Parisa Siddiqui, Contributor
Spanish poet and playwright Federico García Lorca described his acclaimed surrealist play When Five Years Pass as “impossible.” Pulling together fragmented memories and a fantastical cast of characters, the play undulates between fantasy and reality, and is often unclear which one the characters are experiencing. Tuesday Night Café’s production of When Five Years Pass, is indeed as experimental as the intentions of the playwright.
According to director Anna Lytvynova, the play’s nonlinear narrative is part of what compelled her to put it up. “I’m very interested in modernist theatre, which is theatre from the early twentieth century that … strives for abstract aesthetics.” When Five Years Pass was written in 1931 in Spanish, and eventually translated to English by the 1940s. The play has no apparent central narrative and is replete with jumbled perspectives, spirits, and personified animals. Most of the characters have no names. Essentially, the plot goes as such: After waiting five years for his young fiancée (played by Sarah Mitchell) to return from abroad so they could marry, a Young Man (played by Ryan Mernin) discovers that her temperament and desires have changed with time, and she no longer wants him. He desires a child, and that desire leads him to his erstwhile Secretary (also played by Mitchell), who once loved him.
Lytvynova, who is in her final year of the honours theatre program at McGill, took the abstraction up a level by making her own stylistic choices. She decided to have each of the seven actors, with the exception of lead actor Mernin, play more than one role. “That was to expand on [the question of] ‘what does a body signify?’ If you put a body on stage, what does that do for the audience? We played around with identity being put onto a body rather than a body signifying identity,” she said.
Located in the lower floor of Morrice Hall, the performance area and the audience seating are close together and small, providing a degree of intimacy. The production mostly benefitted from the enclosure of the space. The actors did not have to project as much as they would have had to on a larger stage, so subtlety in delivery and facial expressiveness still registered. The tiny stage was sparsely furnished, but the actors made the most of the space.
Of course, this sort of intimacy also has its downfalls. The character of the Young Man is extremely intense when it comes to the subject of his first love, a teenage girl. His feelings for her manifest themselves in the form of deep anger and sadness when his love for her is criticized and ultimately when she decides to leave him. This meant that Mernin often shouted his lines to convey the forcefulness of his emotions, which was almost overwhelming at times, as he was merely feet away from the audience.

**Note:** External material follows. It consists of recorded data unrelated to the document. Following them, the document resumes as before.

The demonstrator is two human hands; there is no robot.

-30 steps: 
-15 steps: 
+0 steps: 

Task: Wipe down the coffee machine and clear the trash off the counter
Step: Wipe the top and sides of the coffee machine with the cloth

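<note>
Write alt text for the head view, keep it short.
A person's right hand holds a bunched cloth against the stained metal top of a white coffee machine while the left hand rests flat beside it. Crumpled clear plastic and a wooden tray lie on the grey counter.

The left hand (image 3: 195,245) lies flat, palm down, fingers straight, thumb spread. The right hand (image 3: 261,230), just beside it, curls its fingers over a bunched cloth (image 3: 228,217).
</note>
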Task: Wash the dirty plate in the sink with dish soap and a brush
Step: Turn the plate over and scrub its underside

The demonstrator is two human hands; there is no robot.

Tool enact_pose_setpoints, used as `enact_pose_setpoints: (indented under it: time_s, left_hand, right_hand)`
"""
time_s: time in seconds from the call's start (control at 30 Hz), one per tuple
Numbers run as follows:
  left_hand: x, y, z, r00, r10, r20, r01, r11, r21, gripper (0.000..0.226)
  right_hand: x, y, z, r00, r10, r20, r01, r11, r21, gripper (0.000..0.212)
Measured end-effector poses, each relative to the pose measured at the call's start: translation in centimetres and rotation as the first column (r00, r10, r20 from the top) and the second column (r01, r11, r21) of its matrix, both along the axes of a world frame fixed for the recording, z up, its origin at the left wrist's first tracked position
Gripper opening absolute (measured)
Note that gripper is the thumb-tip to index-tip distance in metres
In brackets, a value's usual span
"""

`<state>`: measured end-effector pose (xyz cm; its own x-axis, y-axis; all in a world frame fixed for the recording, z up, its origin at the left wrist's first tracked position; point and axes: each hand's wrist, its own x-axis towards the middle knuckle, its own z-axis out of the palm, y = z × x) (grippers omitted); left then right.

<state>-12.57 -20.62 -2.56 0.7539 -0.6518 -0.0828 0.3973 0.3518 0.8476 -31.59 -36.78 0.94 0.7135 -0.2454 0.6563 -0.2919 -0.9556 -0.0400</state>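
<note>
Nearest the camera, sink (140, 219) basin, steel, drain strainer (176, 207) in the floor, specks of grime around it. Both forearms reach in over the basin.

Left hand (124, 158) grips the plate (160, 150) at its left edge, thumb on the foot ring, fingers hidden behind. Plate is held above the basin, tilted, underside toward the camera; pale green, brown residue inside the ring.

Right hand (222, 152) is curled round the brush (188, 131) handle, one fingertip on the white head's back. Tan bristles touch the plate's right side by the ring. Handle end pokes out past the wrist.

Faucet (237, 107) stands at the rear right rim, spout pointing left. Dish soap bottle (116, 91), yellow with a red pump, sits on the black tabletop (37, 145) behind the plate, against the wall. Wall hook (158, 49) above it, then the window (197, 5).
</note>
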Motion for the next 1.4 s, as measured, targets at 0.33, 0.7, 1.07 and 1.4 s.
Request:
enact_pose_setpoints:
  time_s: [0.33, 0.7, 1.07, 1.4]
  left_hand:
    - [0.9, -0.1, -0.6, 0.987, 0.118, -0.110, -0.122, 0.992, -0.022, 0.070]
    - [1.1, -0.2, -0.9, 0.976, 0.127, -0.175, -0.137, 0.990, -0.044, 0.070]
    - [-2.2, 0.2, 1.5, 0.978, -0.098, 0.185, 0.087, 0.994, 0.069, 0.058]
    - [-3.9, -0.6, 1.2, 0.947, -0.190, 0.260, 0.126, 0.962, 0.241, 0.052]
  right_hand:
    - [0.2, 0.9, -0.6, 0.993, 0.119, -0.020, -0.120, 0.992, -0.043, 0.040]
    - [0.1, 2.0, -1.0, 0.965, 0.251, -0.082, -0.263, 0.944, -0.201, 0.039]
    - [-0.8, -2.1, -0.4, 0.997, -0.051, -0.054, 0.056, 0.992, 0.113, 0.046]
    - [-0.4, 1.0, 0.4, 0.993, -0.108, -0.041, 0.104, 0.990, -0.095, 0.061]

Audience members would do well to read the play or at least a summary of it before attending, as it is challenging to follow. Characters enter the stage for the first time with no introduction; the first scene of the first act opens in media res, amid a heated discussion between the Young Man and the more staid Old Man (played by David Fornari). Actors flit on and offstage, shifting between characters frequently. The play is densely packed with dialogue that is dated, lyrical, and bizarre. A friend of the Young Man (played by Yevgen Kravchenko) describes a girlfriend’s figure as “so slender that you’d need a tiny silver axe to dissect her.”
Time, perspective, and memory bleed into one another, and because of the fluidity of the timeline, the characters’ mental states shift at the drop of a hat. One of actress Alice Hinchliffe’s characters, a flamboyant woman described as “Second Friend” in the playbill, goes from conversing with the Young Man to crying out and collapsing onto the floor after describing how she saw a woman turn into a drop of water before her eyes as an infant in a matter of seconds, quietly singing to herself for the remainder of the scene. That scene is a microcosm of the play as a whole ㅡ confusing and dreamlike. The TNC production is unconventional, simply put, shrouded somewhat by the fragmented and exploratory haze of student theatre, but it delivers as an experience of something outside of the tried-and-true stage staples of many other McGill productions.
When Five Years Pass will be playing at Morrice Hall from February 22nd to 25th at 8pm. Tickets are $6 for students and $10 for general admission.